Exercise brief: In the records below, find the line with "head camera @", then copy each line exactly until you have copied the line with "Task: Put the". Leave any picture out.

Record excerpts:

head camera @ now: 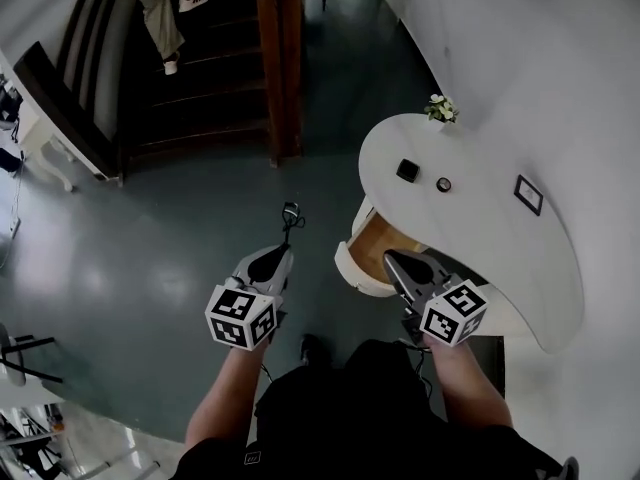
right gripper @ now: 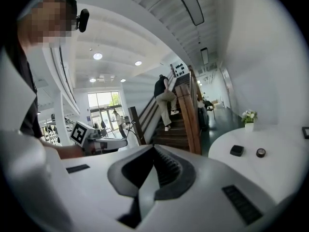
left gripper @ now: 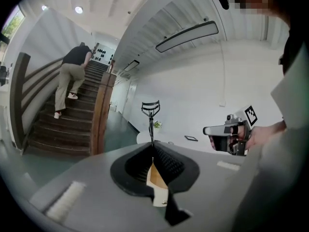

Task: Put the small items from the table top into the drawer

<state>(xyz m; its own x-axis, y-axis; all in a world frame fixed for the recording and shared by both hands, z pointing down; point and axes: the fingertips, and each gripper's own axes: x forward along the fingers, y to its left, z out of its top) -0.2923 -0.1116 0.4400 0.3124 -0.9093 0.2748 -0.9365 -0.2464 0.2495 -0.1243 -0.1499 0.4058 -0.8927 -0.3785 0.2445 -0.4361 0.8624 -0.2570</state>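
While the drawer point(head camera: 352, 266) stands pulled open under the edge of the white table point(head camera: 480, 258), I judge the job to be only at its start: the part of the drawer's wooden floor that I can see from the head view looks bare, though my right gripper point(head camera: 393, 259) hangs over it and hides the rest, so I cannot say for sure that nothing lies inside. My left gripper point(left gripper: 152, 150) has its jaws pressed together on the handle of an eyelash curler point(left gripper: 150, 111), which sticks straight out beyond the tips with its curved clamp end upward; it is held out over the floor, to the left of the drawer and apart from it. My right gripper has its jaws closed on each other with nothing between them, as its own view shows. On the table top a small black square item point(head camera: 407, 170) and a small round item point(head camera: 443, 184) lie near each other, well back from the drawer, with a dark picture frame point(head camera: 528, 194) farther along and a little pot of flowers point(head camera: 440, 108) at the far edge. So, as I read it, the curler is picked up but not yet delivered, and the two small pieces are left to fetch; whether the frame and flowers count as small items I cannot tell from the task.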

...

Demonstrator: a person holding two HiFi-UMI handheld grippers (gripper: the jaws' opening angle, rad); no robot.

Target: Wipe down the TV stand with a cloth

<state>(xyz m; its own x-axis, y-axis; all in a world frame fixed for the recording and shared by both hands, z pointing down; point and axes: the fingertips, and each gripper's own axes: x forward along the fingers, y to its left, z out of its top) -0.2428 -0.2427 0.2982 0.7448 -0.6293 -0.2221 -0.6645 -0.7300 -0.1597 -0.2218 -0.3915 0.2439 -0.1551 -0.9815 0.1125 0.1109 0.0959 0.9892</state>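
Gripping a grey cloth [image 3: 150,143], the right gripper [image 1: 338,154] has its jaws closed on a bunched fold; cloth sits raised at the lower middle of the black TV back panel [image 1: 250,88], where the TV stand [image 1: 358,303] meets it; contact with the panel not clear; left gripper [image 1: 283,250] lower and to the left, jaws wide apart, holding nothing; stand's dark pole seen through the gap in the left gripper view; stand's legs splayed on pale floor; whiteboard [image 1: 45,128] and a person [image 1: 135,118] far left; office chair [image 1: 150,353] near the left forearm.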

Output:
head camera @ now: 
right gripper @ now: 
left gripper @ now: 

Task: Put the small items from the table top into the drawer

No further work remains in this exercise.